As first reported by the Minneapolis Star Tribune, Rose Hollermann, a sophomore for Waterville-Elysian-Morristown (Minn.) High was one of the six wheelchair athletes to compete in Minnesota State High School League track and field meets during the 2011 season. She eventually captured the 800-meter and 1600-meter state titles for wheelchair racing, but was disappointed that she was not allowed to compete with other athletes on the track.
Court documents show that Hollermann was allowed to compete against other runners in three of her first four meets on her team's eight-meet schedule, with all future official state meets banning on-track competition. The Star Tribune reported that she has also competed in such "mixed races" which involve both able bodied and wheelchair racers during junior high track and field, with no injuries resulting from her participation.

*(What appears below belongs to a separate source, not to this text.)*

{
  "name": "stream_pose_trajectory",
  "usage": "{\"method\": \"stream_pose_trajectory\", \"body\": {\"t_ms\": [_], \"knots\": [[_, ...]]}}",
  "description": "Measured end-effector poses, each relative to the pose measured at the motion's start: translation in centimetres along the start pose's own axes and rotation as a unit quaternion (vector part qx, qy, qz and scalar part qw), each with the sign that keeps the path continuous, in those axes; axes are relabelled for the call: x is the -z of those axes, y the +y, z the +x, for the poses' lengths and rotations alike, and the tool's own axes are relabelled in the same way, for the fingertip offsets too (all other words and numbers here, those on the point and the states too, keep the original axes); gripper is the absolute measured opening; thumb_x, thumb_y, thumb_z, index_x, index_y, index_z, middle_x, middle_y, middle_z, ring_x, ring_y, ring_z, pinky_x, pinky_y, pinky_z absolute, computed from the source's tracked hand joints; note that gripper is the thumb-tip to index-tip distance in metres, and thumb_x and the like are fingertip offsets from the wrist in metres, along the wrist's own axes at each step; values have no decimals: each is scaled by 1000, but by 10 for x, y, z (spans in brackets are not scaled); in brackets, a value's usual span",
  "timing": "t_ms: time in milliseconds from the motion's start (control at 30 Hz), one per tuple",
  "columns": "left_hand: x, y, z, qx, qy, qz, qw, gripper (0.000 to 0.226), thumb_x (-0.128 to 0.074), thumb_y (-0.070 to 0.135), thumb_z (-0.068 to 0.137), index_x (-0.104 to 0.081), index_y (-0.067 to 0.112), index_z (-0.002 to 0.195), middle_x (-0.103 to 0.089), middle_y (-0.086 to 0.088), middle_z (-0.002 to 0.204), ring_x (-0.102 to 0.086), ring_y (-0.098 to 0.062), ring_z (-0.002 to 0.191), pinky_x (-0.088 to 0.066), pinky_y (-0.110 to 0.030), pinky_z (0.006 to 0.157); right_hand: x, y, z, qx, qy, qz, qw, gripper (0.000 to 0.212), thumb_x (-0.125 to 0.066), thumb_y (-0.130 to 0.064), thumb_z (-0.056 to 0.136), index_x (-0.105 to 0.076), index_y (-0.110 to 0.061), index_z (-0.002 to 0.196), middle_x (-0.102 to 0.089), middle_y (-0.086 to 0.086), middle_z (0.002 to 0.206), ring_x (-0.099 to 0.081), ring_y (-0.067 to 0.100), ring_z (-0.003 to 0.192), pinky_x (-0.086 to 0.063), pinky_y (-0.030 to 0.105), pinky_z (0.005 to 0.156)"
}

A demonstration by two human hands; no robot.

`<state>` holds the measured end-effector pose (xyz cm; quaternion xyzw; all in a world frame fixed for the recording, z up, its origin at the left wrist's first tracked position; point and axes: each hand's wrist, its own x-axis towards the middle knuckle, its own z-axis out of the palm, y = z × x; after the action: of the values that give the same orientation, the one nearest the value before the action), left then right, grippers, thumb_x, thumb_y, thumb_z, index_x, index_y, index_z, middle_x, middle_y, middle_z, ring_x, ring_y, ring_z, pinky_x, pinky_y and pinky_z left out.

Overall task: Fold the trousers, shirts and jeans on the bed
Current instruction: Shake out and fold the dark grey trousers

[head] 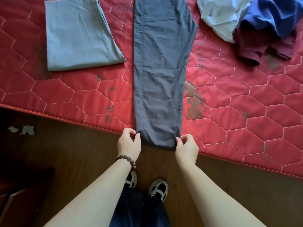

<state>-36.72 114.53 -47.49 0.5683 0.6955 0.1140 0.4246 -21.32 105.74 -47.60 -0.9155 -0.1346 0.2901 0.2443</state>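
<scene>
Trousers (159, 76), dark grey, are lying lengthwise down the middle of the bed (246, 102), cuffs overhanging its near edge. I am pinching the left cuff corner with my left hand (129, 142) and the right corner with my right hand (186, 148). A folded light-blue garment (78, 33) is sitting toward the far left corner.

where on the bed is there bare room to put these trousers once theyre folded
Bare mattress lies right of the dark trousers, below the unfolded heap. A narrower patch sits below the folded grey garment, left of the trousers. The far right corner is crowded.
</scene>
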Motion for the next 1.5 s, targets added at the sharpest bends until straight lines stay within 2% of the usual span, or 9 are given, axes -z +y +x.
{"method": "stream_pose_trajectory", "body": {"t_ms": [300,467,600,733,933,1000,1133,1233,1500], "knots": [[-6,-1,4,60,-82,-7,995,31,-68,33,83,-58,4,87,-65,-8,86,-59,-27,83,-41,-28,69,5,2,1,-9,-31,42,999,16,-64,-28,90,-57,-15,96,-61,-1,87,-56,19,86,-36,28,72],[-2,-3,1,75,-97,-31,992,48,-67,36,84,-58,6,120,-62,-11,120,-56,-29,113,-47,-44,97,12,8,8,19,-64,66,996,9,-65,-22,89,-63,-13,87,-66,1,83,-61,20,84,-45,32,75],[5,-13,-6,10,-100,-75,992,21,-71,28,82,-60,13,92,-68,-1,94,-63,-19,91,-49,-23,78,12,12,4,46,-109,88,989,8,-58,-21,94,-59,-14,92,-67,3,88,-61,20,85,-46,35,78],[13,-19,-4,40,-126,-95,987,39,-78,31,77,-48,23,100,-64,10,87,-62,-3,81,-42,-5,60,13,18,-1,38,-108,99,988,8,-57,-26,94,-54,-23,101,-63,-4,82,-61,19,84,-43,22,67],[24,-29,-10,65,-276,87,955,28,-60,30,89,-60,4,80,-62,-7,77,-57,-20,73,-43,-32,67,30,36,-18,54,-227,42,971,70,-53,-24,95,-14,-60,142,-67,-8,87,-62,5,82,-44,12,68],[30,-27,-13,64,-246,71,965,10,-48,18,93,-56,15,88,-55,-6,76,-52,-20,71,-36,-30,62,40,41,-23,48,-254,46,965,74,-45,-14,97,-13,-65,139,-70,0,89,-65,13,81,-49,20,72],[52,-25,-23,91,-278,-176,940,71,-40,-2,93,-39,59,129,-65,7,74,-59,-8,66,-48,-27,54,59,37,-23,31,-321,151,934,82,-33,15,89,-38,-49,139,-68,11,111,-61,25,70,-55,32,65],[64,-4,-28,27,-335,-199,921,74,-42,-16,87,-58,47,123,-66,13,120,-62,-5,110,-57,-30,79,76,26,-19,68,-352,187,915,74,-47,11,90,-43,-45,139,-71,-3,111,-66,19,75,-52,33,55],[96,95,7,-247,-184,61,949,40,-54,-13,80,-75,20,89,-51,7,116,-40,-7,116,-27,-17,103,127,-70,18,258,-234,53,936,27,-65,5,83,-76,-20,83,-58,-10,111,-54,-2,102,-41,14,91]]}}
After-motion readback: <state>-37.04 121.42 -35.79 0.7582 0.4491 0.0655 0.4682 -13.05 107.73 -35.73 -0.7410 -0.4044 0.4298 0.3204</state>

At the root of the Hollermann's civil rights suit against the MSHSL is Rose Hollermann's drive for real competition on the track. The family's lawyer, Justin Page, made it clear that his client wanted to make sure her efforts were fairly recognized and accounted for, and that she wasn't forcing a meet to have to make special concessions just to allow her to compete, as doing so would essentially call her out as different than other athletes.
"[Rose] not only likes the sense of competition, she doesn't want to add unnecessary length to a meet just for her to compete alone," Page told the Star Tribune.

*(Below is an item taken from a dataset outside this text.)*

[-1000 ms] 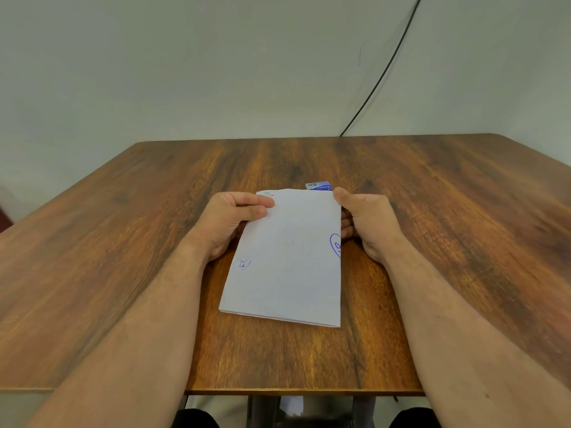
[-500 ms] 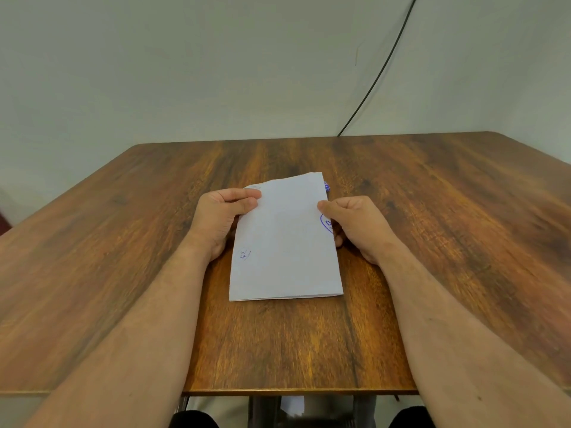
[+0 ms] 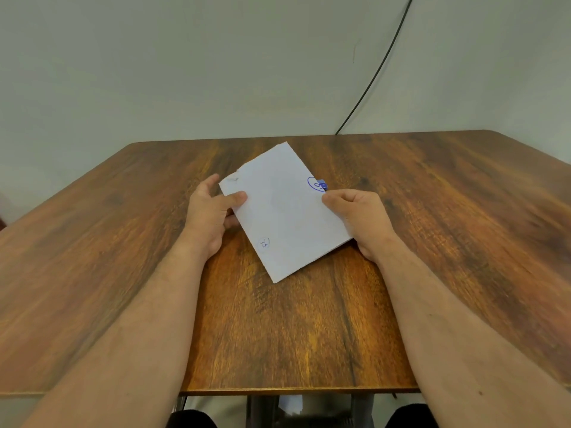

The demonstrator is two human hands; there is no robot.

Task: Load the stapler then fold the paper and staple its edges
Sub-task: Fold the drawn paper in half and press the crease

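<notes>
A folded white paper [image 3: 282, 208] with small blue pen marks is held tilted above the wooden table [image 3: 278, 329], its far end raised and turned to the right. My left hand [image 3: 213, 214] pinches its left edge, thumb on top. My right hand [image 3: 360, 220] grips its right edge. A small blue object [image 3: 322, 184], perhaps the stapler or staple box, peeks out behind the paper's right edge; the rest of it is hidden.
A black cable [image 3: 375, 72] runs down the pale wall to the table's far edge. The table's near edge [image 3: 296, 390] lies close to my body, with dark knees below it.
Both hands have lifted the paper off the table and rotated it clockwise, with its far end swinging up and right. The blue object is now mostly covered by the paper.
</notes>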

There's a good reason for that competitive drive: Hollermann may be one of the more accomplished young wheelchair athletes in the country. A star on the basketball court as well as the track, Hollermann was the youngest member of the United States U-25 wheelchair basketball team that competed in the 2011 U-25 women's world championships in Canada.
Meanwhile, MSHSL continues to take efforts to try and add more wheelchair events, all in an effort to accommodate more disabled athletes. At an organizational meeting last week the state governing body added three more official events for the 2012 season -- the 100 meter, 3,200 meter and discus -- and gave indications that "direct competition," which would allow athletes to compete on the track at the same time, could be discussed in February and, potentially, implemented for the 2012 season.
"We're working to accommodate everyone safely," MSHSL executive director Dave Stead told the Star Tribune.
Still, Stead gave no indication that the scores from wheelchair athletes' events would become a part of team sports, as they are in some cases in Maryland (Minnesota and Maryland are two of just 11 states that currently have official wheelchair events in track and field competitions). Until that happens, it's likely that Hollermann's suit will remain in effect, hoping to speed up even more change for disabled athletes in the upper Midwest.